Mateusz przez dłuższą chwilę trawił zasłyszane słowa.
- Do czego niby mnie potrzebujesz? – warknął.
Rafał uniósł lekko brwi.
- Pomyślmy, jesteś jedyną osobą, która jest z nim związana, więc będziesz robił za duchowy trop. Co więcej, będziesz go musiał przekonać do przystania na moją ofertę.
- Chyba żartujesz – syknął.
- Już to dziś słyszałem z twoich ust.
- Mam ci go oddać? -spytał z niedowierzaniem.
- Och, ja nie chcę ci go odebrać – stwierdził kpiącym tonem. – Gustuję w samicach.
Mateusz wstał z fotela i podszedł do Rafała. Tak blisko, że można to było uznać jedynie za prowokacje.
- Nie udawaj, że nie wiesz o co mi chodzi.
- Ach, o to ci chodzi! Mały wilczku, on nie należy ani do Rudego, ani do ciebie, ani nawet do mnie. Szaman należy jedynie do duchów, a one zazdrośnie strzegą swojej własności. Twój szczeniak nie żalił ci się, że miewa koszmary? Że nocami wędruje poza ciałem i błąka się po zaświatach? Jak myślisz, ile jeszcze będzie mógł to ignorować? Ile minie, nim nie zwariuje? Podczas festiwali zwrócił nie tylko moją uwagę i teraz wiele rzeczy go obserwuje.
-To prawda? – głos Mateusza brzmiał głucho, kiedy zwracał się do Rudego.
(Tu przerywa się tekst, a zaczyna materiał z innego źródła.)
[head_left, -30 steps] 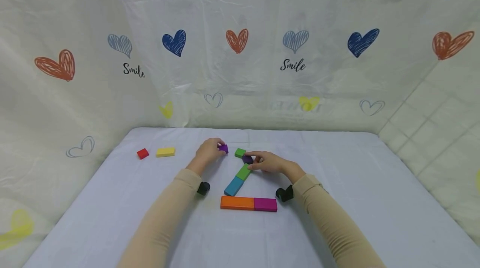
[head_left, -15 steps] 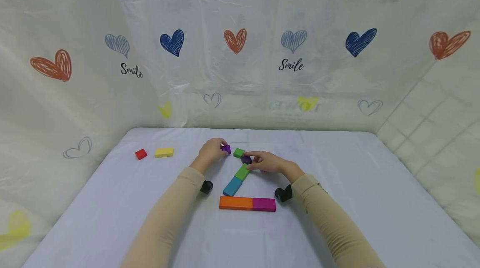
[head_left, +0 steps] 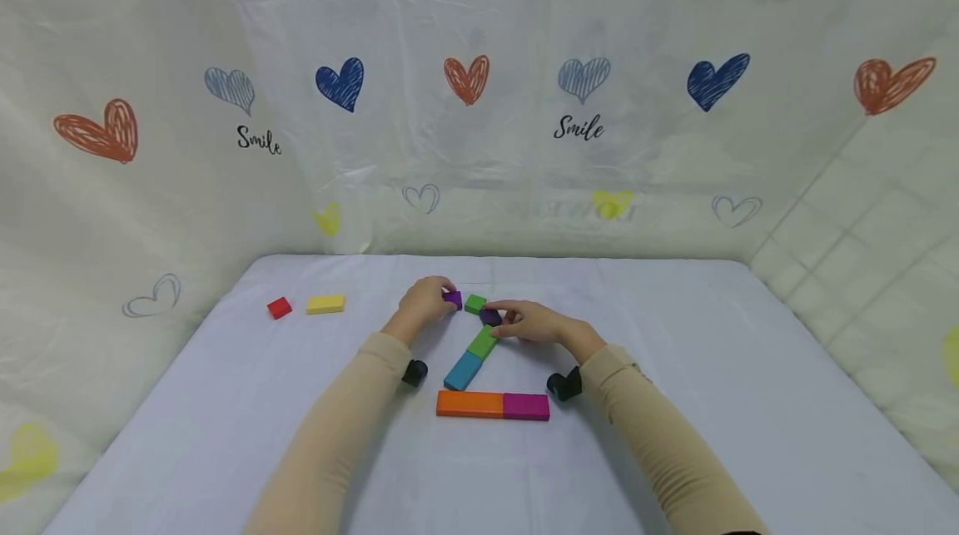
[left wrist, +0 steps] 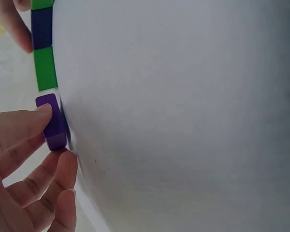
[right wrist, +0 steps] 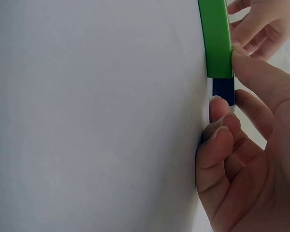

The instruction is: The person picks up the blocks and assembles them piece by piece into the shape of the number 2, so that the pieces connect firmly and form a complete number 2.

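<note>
My left hand point(head_left: 423, 302) pinches a purple block point(left wrist: 54, 125) between thumb and fingers, a narrow gap from the end of a small green block point(left wrist: 46, 69). Beyond that, a dark purple block point(head_left: 490, 318) adjoins the green one. My right hand point(head_left: 535, 323) holds at the dark block, index finger along its far side and thumb at a second green block point(right wrist: 217, 41). Curled fingers of that hand partly hide the dark block in the right wrist view. A blue block point(head_left: 463, 370) continues the slanting row toward me.
Nearer me lie an orange block point(head_left: 469, 403) and a magenta block point(head_left: 526, 407), end to end. A red block point(head_left: 280, 307) and a yellow block point(head_left: 325, 304) sit at the back left of the white-covered table point(head_left: 697, 385). A printed curtain point(head_left: 524, 27) hangs behind.
My left hand has shifted slightly right with the purple block, bringing it closer to the small green block. My right hand stays at the dark block. The head view has turned a little.
</note>
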### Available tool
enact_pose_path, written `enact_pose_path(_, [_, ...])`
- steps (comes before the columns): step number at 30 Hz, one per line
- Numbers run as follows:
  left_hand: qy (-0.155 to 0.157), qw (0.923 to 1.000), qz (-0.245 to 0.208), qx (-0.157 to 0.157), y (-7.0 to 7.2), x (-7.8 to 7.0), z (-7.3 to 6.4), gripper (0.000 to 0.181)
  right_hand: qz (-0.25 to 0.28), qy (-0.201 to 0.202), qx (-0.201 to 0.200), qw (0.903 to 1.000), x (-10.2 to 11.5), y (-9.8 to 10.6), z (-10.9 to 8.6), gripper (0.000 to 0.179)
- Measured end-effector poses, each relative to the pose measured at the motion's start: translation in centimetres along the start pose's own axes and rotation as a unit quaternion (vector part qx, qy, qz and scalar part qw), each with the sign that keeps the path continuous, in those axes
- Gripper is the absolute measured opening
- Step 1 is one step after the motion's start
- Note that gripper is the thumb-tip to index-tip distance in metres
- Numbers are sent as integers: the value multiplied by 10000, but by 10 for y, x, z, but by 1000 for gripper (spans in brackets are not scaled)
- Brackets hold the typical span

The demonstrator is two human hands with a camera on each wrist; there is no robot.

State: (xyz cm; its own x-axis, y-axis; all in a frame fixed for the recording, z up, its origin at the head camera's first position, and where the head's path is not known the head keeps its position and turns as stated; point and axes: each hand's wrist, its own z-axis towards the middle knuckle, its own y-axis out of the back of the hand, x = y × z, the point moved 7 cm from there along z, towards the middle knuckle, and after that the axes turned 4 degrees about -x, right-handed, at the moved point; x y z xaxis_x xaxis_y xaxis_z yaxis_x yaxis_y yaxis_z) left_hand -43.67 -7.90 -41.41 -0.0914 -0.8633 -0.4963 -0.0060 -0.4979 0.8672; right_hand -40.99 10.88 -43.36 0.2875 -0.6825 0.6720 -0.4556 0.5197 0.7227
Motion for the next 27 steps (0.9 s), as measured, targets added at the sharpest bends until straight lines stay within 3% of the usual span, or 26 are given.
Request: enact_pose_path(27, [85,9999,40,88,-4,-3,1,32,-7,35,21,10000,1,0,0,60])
Zgarbił się lekko, jakby wraz ze złością wyparowała z niego cała energia.
- Tak.








Po jeden: przepraszam za tak długą przerwę. Powrót do rzeczywistości miejskiej był długi i bolesny, a później Viv powiedziała, żeby wyrzucić cały rozdział i napisać od początku. Miała rację.
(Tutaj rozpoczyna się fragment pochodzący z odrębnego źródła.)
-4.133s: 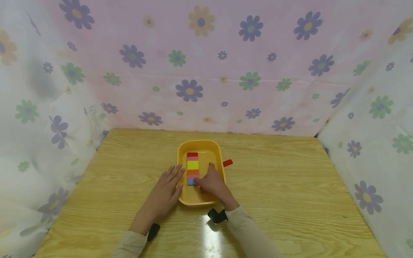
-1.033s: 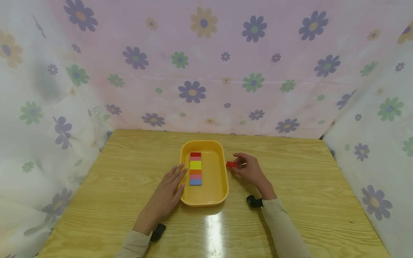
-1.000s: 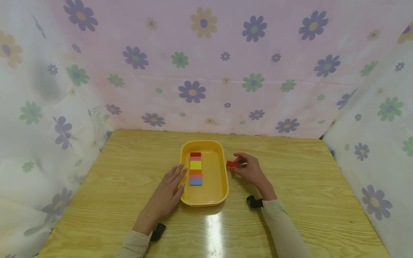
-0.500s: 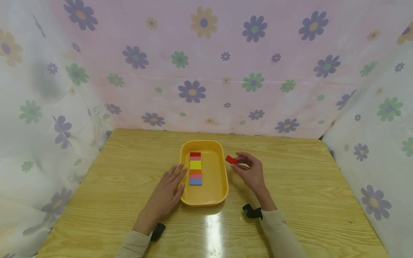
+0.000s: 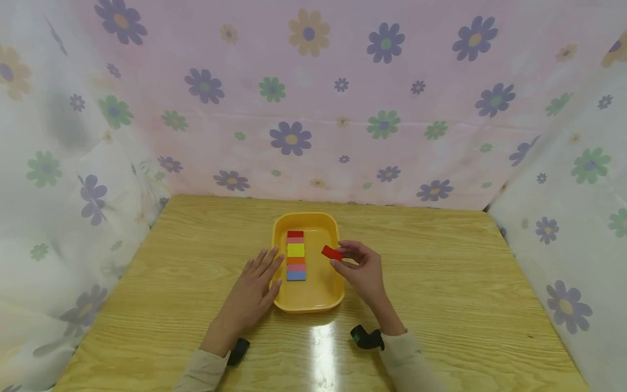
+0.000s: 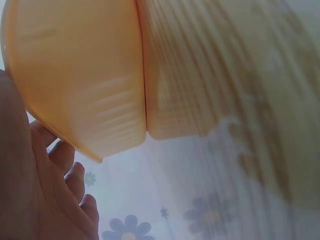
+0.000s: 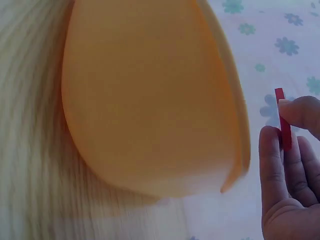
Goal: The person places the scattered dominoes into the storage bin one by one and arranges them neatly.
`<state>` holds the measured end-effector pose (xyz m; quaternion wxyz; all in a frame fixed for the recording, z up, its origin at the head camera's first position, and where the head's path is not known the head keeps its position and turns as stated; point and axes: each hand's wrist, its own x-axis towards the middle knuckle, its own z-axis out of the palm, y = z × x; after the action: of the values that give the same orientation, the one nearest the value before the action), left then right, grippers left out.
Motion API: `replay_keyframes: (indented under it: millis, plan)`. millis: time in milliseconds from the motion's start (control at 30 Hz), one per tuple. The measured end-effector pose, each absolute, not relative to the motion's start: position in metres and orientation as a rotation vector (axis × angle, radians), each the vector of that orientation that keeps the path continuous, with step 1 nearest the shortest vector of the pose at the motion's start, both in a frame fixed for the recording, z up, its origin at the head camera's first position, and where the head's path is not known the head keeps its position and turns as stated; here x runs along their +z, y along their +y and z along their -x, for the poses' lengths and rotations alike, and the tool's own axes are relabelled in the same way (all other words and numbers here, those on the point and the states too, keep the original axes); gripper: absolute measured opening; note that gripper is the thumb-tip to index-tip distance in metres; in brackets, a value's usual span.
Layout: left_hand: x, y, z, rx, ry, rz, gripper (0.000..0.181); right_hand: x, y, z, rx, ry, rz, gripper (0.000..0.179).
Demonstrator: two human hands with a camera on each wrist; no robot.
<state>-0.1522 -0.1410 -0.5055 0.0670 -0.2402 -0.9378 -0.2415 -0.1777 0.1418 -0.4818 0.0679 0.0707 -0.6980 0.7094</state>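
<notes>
A flat red block [image 5: 331,252] is pinched between the thumb and fingers of my right hand [image 5: 362,269], over the right part of the yellow tray [image 5: 318,291]. In the right wrist view the red block [image 7: 283,120] shows edge-on between thumb and fingers, above the tray rim. My left hand [image 5: 252,288] lies with fingers extended at the tray's left rim; the left wrist view shows its fingers [image 6: 62,155] along the outer rim. Inside the tray, a column of coloured blocks [image 5: 296,250] runs red, pink, yellow, orange, pink and blue from back to front.
The tray stands on a wood-grain table [image 5: 441,283]. A flowered cloth [image 5: 313,98] hangs behind the table and along both sides. Black wrist cameras sit at the left wrist [image 5: 239,351] and the right wrist [image 5: 366,337].
My right hand let go of the column, took the red block from the table right of the tray, lifted it and moved it left over the tray. My left hand has stayed at the rim.
</notes>
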Motion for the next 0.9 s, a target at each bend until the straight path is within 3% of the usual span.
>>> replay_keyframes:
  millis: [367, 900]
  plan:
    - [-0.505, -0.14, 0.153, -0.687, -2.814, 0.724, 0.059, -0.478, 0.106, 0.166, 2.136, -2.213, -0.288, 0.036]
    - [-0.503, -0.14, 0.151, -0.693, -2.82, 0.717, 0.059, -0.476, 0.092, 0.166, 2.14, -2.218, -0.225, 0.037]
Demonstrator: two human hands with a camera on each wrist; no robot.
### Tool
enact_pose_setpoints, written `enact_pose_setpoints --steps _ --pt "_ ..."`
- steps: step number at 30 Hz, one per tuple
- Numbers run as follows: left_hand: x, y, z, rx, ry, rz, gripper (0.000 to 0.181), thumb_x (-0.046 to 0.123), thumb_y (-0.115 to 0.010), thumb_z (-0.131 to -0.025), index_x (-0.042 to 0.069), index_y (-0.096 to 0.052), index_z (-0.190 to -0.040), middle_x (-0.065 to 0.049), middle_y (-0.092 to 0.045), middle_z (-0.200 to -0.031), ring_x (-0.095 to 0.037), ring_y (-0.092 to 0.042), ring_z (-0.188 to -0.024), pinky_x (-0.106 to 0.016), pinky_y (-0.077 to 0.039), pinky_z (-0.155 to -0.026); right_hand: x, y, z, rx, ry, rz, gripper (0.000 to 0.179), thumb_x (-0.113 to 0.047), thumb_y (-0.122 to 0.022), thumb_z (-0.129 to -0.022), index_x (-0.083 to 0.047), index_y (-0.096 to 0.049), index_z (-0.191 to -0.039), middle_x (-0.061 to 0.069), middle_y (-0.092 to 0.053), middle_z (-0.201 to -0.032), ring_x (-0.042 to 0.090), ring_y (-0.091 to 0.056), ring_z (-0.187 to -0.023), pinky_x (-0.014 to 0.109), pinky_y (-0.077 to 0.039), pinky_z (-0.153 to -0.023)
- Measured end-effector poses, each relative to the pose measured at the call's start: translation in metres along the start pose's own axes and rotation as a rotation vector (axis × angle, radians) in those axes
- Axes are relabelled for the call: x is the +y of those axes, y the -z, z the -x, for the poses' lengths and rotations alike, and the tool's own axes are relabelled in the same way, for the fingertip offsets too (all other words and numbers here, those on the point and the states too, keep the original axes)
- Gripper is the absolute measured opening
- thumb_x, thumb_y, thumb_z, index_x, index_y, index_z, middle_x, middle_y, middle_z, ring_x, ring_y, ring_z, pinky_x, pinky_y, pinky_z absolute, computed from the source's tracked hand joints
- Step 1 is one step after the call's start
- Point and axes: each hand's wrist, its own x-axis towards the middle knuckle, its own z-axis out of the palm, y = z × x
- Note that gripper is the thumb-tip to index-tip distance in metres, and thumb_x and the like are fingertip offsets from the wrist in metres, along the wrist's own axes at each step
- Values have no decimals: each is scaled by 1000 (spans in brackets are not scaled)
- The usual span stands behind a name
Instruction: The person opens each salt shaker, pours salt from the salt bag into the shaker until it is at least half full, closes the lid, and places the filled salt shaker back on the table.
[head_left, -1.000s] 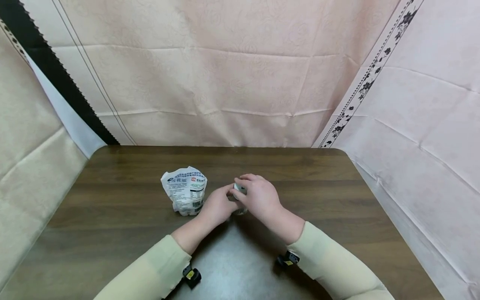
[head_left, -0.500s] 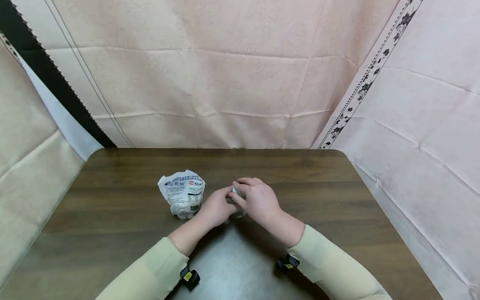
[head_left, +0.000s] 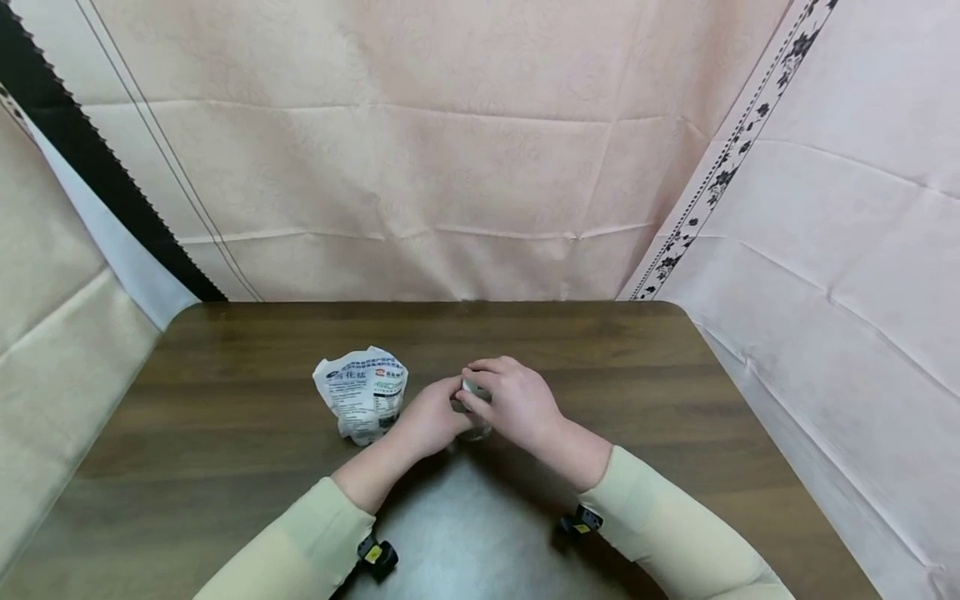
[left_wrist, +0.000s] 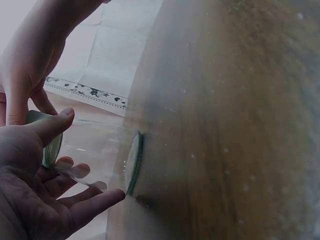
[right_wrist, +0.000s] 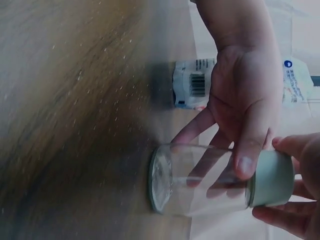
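Observation:
A clear glass jar (right_wrist: 177,197) with a pale green lid (right_wrist: 274,179) stands upright, its base right at the tabletop. My left hand (head_left: 431,421) holds the glass body, thumb on one side and fingers wrapped round the other. From above, my right hand (head_left: 519,398) grips the lid between thumb and fingertips. The jar looks empty through its glass in both wrist views. Seen from the head, most of it is hidden behind the two hands. To the left of my left hand, a white printed bag (head_left: 363,396) stands on the table, gathered at its lower end.
The brown wooden table (head_left: 675,467) has rounded far corners. Pale cloth (head_left: 420,167) hangs behind it, and more cloth with a black floral strip borders the right side. Small black cameras (head_left: 377,557) sit at both wrists.
The head view has shifted slightly, so the bag and hands appear a little lower and further left. Both hands keep the same hold on the jar and lid.

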Motion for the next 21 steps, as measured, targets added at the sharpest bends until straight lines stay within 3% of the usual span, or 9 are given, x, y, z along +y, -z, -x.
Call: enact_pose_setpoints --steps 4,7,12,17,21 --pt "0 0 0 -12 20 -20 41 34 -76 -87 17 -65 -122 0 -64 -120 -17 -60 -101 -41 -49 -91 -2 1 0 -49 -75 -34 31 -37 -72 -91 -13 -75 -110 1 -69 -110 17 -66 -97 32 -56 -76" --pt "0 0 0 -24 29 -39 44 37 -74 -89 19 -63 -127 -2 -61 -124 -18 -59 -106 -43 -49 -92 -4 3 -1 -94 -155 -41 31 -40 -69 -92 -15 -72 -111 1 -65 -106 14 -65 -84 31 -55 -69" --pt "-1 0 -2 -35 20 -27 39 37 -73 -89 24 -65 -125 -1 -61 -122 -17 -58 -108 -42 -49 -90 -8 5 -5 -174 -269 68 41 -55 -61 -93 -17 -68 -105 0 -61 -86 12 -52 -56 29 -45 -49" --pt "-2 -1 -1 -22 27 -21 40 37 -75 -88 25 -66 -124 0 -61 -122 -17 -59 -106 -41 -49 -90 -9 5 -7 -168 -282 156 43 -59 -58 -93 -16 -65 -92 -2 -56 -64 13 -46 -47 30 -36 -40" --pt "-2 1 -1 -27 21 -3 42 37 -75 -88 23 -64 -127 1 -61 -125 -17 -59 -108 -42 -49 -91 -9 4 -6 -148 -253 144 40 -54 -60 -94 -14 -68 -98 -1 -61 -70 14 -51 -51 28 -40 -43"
Po dwa: znów nie udało mi się zamknąć tekstu w „już na pewno ostatnim” rozdziale. Cóż, zobaczymy czy dam radę w obecnie planowanych kolejnych ;) dziękuję wszystkim, którzy wciąż nie stracili nadziei na ciąg dalszy. Mam nadzieję, że spełniłam oczekiwania.